In line with the explanations preceding Table 5, \(\widetilde{pval}\) is strictly smaller or larger than \(pval\) when the skewness is sufficiently large in absolute value relative to \(\delta _n\). Indeed, if \(\lambda _{3,n} \ne 0\), the interval from Eq. 19 that contains the true p-value \(pval\) is not centered at the approximated p-value \(\widetilde{pval}\). Under additional regularity assumptions (see Corollary 4 in the i.i.d. case), the remainder term \(\delta _n = O(n^{-1})\) whereas the “bias” term involving \(\lambda _{3,n}\) vanishes at rate \(n^{-1/2}\). As a result, the interval locates closer to \(\widetilde{pval}\) as n increases and its width shrinks to zero at an even faster rate.
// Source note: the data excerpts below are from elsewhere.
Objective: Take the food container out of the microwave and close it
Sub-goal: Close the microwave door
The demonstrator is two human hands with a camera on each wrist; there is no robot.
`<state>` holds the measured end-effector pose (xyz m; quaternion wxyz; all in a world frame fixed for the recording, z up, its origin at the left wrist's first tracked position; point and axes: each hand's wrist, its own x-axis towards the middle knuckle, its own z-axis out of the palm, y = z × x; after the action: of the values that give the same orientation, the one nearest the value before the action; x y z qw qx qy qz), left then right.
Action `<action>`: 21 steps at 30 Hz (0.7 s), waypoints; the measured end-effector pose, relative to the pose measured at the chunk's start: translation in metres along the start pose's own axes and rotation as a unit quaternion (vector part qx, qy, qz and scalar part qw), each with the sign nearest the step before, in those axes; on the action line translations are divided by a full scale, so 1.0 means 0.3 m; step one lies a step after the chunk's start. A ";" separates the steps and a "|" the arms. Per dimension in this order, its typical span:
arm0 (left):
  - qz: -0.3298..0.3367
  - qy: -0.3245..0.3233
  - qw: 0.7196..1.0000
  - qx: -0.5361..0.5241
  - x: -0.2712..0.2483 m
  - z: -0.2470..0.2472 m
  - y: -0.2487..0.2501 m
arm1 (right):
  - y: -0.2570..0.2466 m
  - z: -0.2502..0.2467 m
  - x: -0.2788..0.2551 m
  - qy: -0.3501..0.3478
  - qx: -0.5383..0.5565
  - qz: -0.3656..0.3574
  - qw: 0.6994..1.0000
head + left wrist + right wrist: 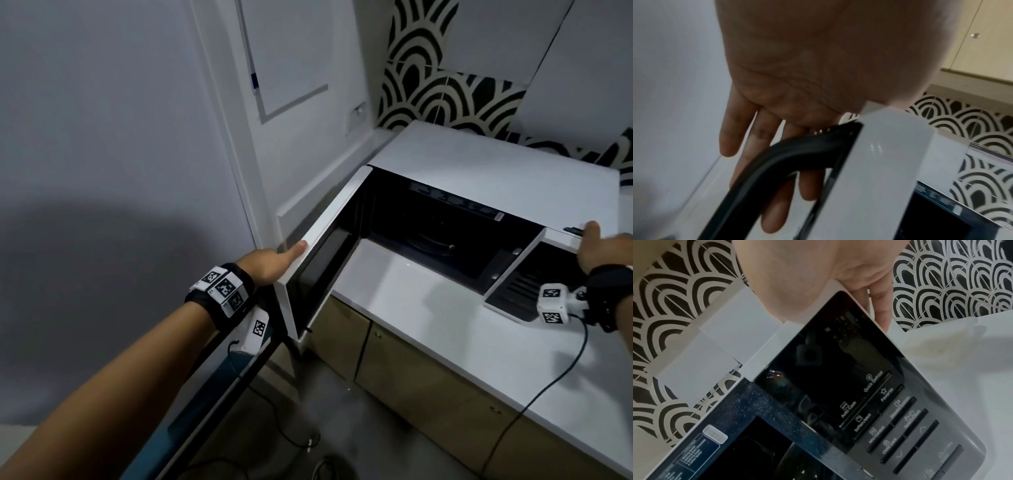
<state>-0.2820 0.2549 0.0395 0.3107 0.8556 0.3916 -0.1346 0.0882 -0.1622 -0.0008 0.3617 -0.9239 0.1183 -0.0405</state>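
Observation:
A white microwave point(496, 171) stands on the counter with its door point(329, 219) swung open to the left. Its dark cavity point(445, 236) shows a glass turntable, and no food container is visible anywhere. My left hand point(274, 260) lies against the door's outer face with the thumb at its top edge. In the left wrist view its fingers point(760, 139) lie straight behind the door point(879, 162). My right hand point(597, 248) rests flat on the microwave's top right corner. In the right wrist view that hand point(869, 280) sits above the control panel point(879, 410).
The white counter point(428, 308) runs in front of the microwave, with tan cabinets point(411, 377) below. A white wall panel stands close behind the open door. Black-and-white patterned tiles point(445, 92) back the counter. A black cable point(548, 383) hangs from my right wrist across the counter edge.

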 end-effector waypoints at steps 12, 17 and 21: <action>0.161 -0.246 0.956 -0.013 -0.024 0.277 0.245 | -0.049 -0.059 -0.039 -0.018 -0.013 0.030 0.999; 0.264 -0.307 0.910 -0.082 -0.010 0.433 0.386 | -0.077 -0.090 0.006 -0.059 0.074 0.100 0.990; 0.282 -0.311 0.896 -0.148 0.027 0.540 0.480 | -0.051 -0.053 0.009 -0.035 0.082 0.078 0.993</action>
<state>-0.1662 0.0845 -0.0278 0.5648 0.7885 0.0330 -0.2410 0.0912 -0.1626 0.0214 0.4423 -0.8798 0.1736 0.0108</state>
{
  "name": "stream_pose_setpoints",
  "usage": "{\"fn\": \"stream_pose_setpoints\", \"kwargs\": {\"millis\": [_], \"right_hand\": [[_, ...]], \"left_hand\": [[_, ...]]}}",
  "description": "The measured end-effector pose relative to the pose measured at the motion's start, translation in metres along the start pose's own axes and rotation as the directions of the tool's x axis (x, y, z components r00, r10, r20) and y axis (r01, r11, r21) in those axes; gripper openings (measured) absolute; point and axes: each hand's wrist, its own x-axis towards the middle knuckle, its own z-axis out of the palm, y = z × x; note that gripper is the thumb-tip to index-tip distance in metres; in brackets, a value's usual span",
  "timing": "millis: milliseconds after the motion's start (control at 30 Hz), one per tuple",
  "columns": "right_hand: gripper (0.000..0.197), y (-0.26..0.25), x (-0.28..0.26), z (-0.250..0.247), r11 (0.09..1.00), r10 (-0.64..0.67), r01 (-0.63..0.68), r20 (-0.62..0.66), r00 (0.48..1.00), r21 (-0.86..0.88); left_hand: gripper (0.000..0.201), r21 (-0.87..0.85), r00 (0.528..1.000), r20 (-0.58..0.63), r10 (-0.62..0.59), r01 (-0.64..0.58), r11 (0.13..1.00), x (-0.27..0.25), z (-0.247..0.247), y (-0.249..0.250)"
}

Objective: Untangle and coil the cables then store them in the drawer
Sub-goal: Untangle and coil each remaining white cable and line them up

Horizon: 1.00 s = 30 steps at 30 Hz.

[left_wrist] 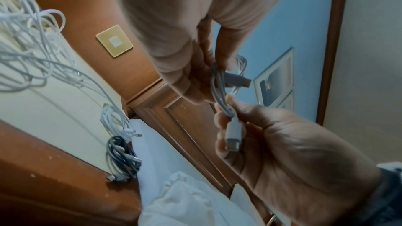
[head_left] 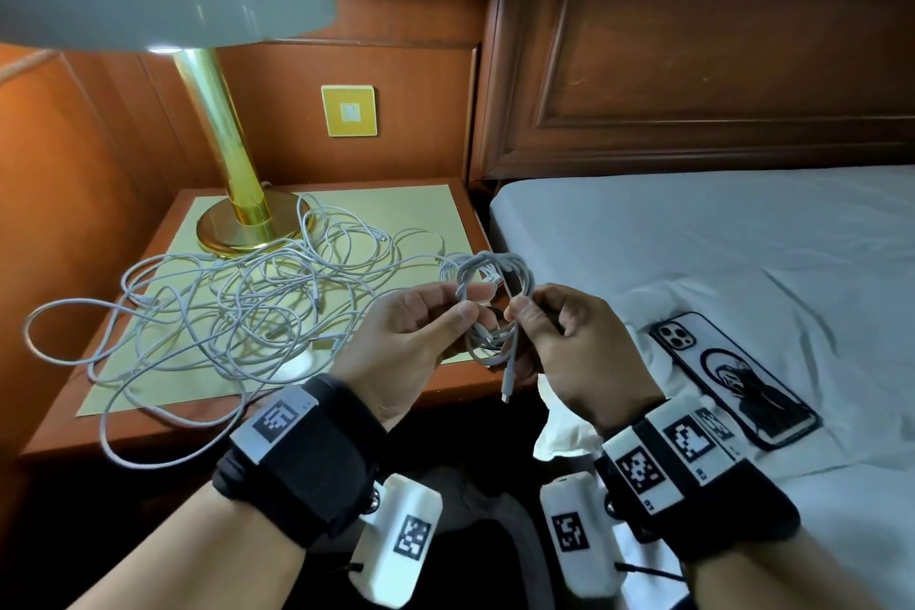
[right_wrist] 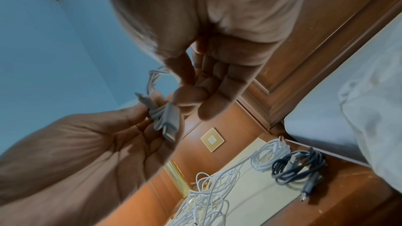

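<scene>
A small coil of pale grey cable [head_left: 495,292] is held in the air between both hands, in front of the nightstand [head_left: 445,391]. My left hand [head_left: 475,305] pinches the coil's left side between thumb and fingers. The right hand [head_left: 525,312] pinches the loose end wound round the coil; its plug [head_left: 505,394] hangs below. In the left wrist view the coil [left_wrist: 219,92] runs from my left hand [left_wrist: 212,80] to my right hand [left_wrist: 226,111]. A big tangle of white cables [head_left: 223,307] covers the nightstand. The drawer is out of sight.
A brass lamp [head_left: 232,173] stands at the nightstand's back left. A coiled white cable [right_wrist: 269,154] and a coiled dark cable [right_wrist: 298,166] lie at its edge beside the bed [head_left: 693,238]. A phone [head_left: 733,376] lies on the white sheet.
</scene>
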Motion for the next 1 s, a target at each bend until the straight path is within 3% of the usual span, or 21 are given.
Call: {"fn": "stream_pose_setpoints", "kwargs": {"millis": [167, 333, 500, 600, 800, 1000], "right_hand": [[0.019, -0.002, -0.003, 0.002, 0.997, -0.036, 0.038, -0.021, 0.999, 0.067], [0.018, -0.001, -0.001, 0.004, 0.991, -0.043, 0.048, -0.041, 0.998, 0.124], [0.019, 0.003, 0.000, 0.004, 0.989, 0.014, -0.011, -0.017, 1.000, 0.145], [0.020, 0.008, 0.000, 0.005, 0.984, 0.068, -0.066, -0.004, 0.998, 0.164], [0.020, -0.006, -0.008, -0.008, 0.969, 0.178, -0.163, -0.070, 0.981, 0.186], [0.019, -0.027, 0.017, -0.021, 0.994, 0.112, -0.110, -0.105, 0.988, 0.019]], "left_hand": [[0.016, 0.209, 0.996, -0.087, 0.029, -0.010, 0.978, -0.001, -0.008, -0.003], [0.041, 0.466, 0.990, -0.110, 0.086, -0.025, 0.884, -0.002, -0.019, -0.001], [0.008, 0.636, 0.982, -0.110, 0.153, -0.048, 0.770, -0.004, -0.025, 0.003], [0.009, 0.696, 0.978, -0.114, 0.173, -0.045, 0.716, -0.005, -0.031, 0.004], [0.014, 0.813, 0.989, -0.119, 0.091, 0.044, 0.581, -0.019, -0.067, 0.010], [0.018, 0.869, 0.979, -0.198, 0.045, 0.154, 0.471, -0.012, -0.087, 0.003]]}}
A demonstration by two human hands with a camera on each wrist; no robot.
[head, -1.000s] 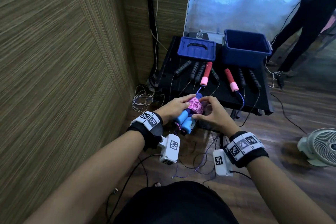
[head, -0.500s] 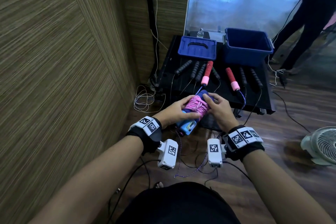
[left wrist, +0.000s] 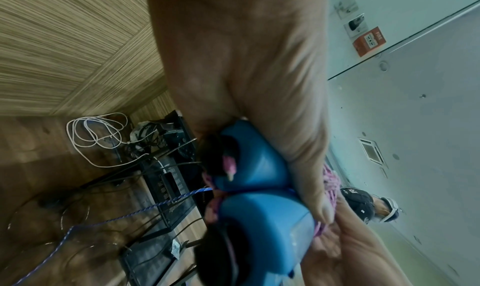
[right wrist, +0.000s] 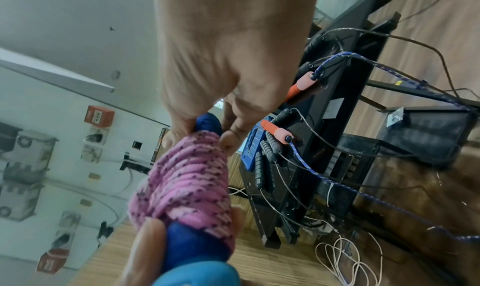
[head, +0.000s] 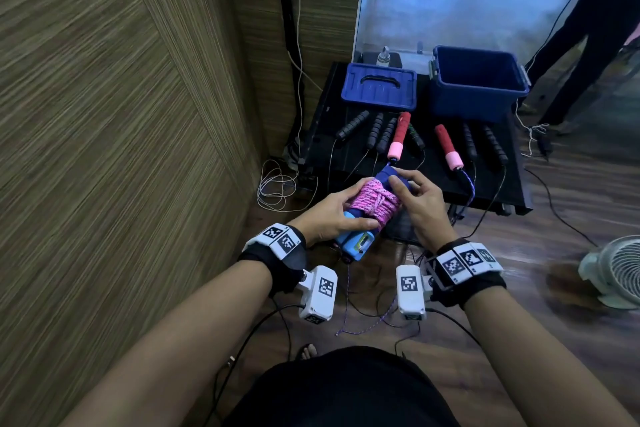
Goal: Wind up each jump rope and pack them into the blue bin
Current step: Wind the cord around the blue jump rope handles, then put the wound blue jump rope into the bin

Finally, we stress that such distortions regarding rejection rates and p-values are specific to one-sided tests. For bilateral or two-sided tests, the skewness of the distribution enters symmetrically in the approximation error and cancels out thanks to the parity of \( x \mapsto (1 - x^2) \phi (x) \).